SOURCE DATA:
>>>>>

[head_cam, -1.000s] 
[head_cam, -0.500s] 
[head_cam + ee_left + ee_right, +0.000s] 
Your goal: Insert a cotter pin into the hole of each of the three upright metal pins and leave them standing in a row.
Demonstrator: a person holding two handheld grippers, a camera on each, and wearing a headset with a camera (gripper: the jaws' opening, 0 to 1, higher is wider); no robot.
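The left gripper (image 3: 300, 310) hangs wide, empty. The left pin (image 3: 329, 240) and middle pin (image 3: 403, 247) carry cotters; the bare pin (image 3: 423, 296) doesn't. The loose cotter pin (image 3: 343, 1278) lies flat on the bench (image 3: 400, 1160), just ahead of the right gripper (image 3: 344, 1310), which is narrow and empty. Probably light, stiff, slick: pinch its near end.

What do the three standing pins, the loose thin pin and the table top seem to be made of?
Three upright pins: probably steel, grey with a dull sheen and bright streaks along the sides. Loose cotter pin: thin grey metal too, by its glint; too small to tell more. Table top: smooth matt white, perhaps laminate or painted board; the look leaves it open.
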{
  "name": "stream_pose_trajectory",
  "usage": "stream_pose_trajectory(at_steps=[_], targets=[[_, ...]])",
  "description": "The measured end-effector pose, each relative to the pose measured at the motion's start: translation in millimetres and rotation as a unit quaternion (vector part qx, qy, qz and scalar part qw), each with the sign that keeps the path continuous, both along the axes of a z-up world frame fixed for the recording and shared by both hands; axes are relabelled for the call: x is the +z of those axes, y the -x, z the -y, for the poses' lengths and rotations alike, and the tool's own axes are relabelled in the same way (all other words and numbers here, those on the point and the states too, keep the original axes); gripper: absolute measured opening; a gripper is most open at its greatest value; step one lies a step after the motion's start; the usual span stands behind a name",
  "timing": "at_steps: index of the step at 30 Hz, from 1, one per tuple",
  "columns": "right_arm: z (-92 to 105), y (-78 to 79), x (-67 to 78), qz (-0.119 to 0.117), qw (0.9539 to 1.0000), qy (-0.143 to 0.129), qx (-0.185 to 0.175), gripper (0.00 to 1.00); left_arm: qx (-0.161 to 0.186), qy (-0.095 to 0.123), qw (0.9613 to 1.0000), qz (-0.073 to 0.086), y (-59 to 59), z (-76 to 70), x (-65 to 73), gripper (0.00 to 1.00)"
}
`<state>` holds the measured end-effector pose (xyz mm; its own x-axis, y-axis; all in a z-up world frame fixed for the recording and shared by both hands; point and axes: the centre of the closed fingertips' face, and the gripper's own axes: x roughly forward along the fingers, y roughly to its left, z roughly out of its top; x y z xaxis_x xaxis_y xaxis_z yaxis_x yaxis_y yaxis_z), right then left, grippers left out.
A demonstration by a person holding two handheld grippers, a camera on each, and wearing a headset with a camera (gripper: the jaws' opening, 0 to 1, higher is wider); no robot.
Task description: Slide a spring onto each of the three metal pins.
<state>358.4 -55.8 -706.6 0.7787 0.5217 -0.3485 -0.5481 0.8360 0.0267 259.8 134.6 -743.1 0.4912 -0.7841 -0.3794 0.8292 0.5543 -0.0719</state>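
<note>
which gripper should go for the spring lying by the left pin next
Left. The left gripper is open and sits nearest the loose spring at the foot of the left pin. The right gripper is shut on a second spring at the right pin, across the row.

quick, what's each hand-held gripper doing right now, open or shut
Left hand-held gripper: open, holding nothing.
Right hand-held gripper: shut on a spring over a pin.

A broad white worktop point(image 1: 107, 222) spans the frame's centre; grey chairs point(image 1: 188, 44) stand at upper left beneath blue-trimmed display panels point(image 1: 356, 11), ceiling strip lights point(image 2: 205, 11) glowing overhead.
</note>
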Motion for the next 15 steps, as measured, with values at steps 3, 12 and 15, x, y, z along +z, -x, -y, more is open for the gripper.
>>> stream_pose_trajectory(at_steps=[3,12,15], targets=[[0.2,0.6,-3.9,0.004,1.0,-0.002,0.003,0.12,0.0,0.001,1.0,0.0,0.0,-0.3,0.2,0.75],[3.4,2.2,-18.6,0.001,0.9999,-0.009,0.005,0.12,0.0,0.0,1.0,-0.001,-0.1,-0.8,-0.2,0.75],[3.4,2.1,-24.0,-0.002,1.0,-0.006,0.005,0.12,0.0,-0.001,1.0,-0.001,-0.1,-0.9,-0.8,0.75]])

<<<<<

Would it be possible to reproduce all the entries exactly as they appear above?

[head_cam, -1.000s] 
[head_cam, -0.500s] 
[head_cam + ee_left + ee_right, +0.000s] 
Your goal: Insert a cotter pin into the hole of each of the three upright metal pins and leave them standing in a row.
Demonstrator: a person holding two handheld grippers, a camera on each, and wearing a headset with a camera (gripper: the jaws' opening, 0 to 1, higher is wider); no robot.
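The left gripper (image 3: 300, 310) hangs wide, empty. The left pin (image 3: 329, 240) and middle pin (image 3: 403, 247) carry cotters; the bare pin (image 3: 423, 296) doesn't. The loose cotter pin (image 3: 343, 1278) lies flat on the bench (image 3: 400, 1160), just ahead of the right gripper (image 3: 344, 1310), which is narrow and empty. Probably light, stiff, slick: pinch its near end.

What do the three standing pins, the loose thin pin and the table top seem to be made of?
Three upright pins: probably steel, grey with a dull sheen and bright streaks along the sides. Loose cotter pin: thin grey metal too, by its glint; too small to tell more. Table top: smooth matt white, perhaps laminate or painted board; the look leaves it open.
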{
  "name": "stream_pose_trajectory",
  "usage": "stream_pose_trajectory(at_steps=[_], targets=[[_, ...]])",
  "description": "The measured end-effector pose, each relative to the pose measured at the motion's start: translation in millimetres and rotation as a unit quaternion (vector part qx, qy, qz and scalar part qw), each with the sign that keeps the path continuous, both along the axes of a z-up world frame fixed for the recording and shared by both hands; axes are relabelled for the call: x is the +z of those axes, y the -x, z the -y, for the poses' lengths and rotations alike, and the tool's own axes are relabelled in the same way (all other words and numbers here, those on the point and the states too, keep the original axes); gripper: absolute measured opening; a gripper is most open at its greatest value; step one lies a step after the motion's start; the usual span stands behind a name",
  "timing": "at_steps: index of the step at 30 Hz, from 1, one per tuple",
  "columns": "right_arm: z (-92 to 105), y (-78 to 79), x (-67 to 78), qz (-0.119 to 0.117), qw (0.9539 to 1.0000), qy (-0.143 to 0.129), qx (-0.185 to 0.175), gripper (0.00 to 1.00); left_arm: qx (-0.161 to 0.186), qy (-0.095 to 0.123), qw (0.9613 to 1.0000), qz (-0.073 to 0.086), y (-59 to 59), z (-76 to 70), x (-65 to 73), gripper (0.00 to 1.00)"
}
`<state>` holds the measured end-effector pose (xyz mm; its own x-axis, y-axis; all in a z-up world frame fixed for the recording and shared by both hands; point and axes: the centre of the closed fingertips' face, and the gripper's own axes: x roughly forward along the fingers, y roughly to its left, z roughly out of its top; x y z xaxis_x xaxis_y xaxis_z yaxis_x yaxis_y yaxis_z), right then left, grippers left out.
A demonstration by a person holding two handheld grippers, a camera on each, and wearing a headset with a camera (gripper: the jaws' opening, 0 to 1, higher is wider); no robot.
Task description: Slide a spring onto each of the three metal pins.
<state>358.4 -55.8 -706.6 0.7787 0.5217 -0.3485 -0.5481 0.8360 0.0267 259.8 134.6 -743.1 0.4912 -0.7841 -0.3794 0.8292 0.5543 -0.0719</state>
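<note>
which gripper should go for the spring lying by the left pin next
Left. The left gripper is open and sits nearest the loose spring at the foot of the left pin. The right gripper is shut on a second spring at the right pin, across the row.

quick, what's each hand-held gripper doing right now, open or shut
Left hand-held gripper: open, holding nothing.
Right hand-held gripper: shut on a spring over a pin.

A broad white worktop point(image 1: 107, 222) spans the frame's centre; grey chairs point(image 1: 188, 44) stand at upper left beneath blue-trimmed display panels point(image 1: 356, 11), ceiling strip lights point(image 2: 205, 11) glowing overhead.
</note>
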Motion for the next 15 steps, as measured, with values at steps 3, 12 and 15, x, y, z along +z, -x, -y, more is open for the gripper.
>>> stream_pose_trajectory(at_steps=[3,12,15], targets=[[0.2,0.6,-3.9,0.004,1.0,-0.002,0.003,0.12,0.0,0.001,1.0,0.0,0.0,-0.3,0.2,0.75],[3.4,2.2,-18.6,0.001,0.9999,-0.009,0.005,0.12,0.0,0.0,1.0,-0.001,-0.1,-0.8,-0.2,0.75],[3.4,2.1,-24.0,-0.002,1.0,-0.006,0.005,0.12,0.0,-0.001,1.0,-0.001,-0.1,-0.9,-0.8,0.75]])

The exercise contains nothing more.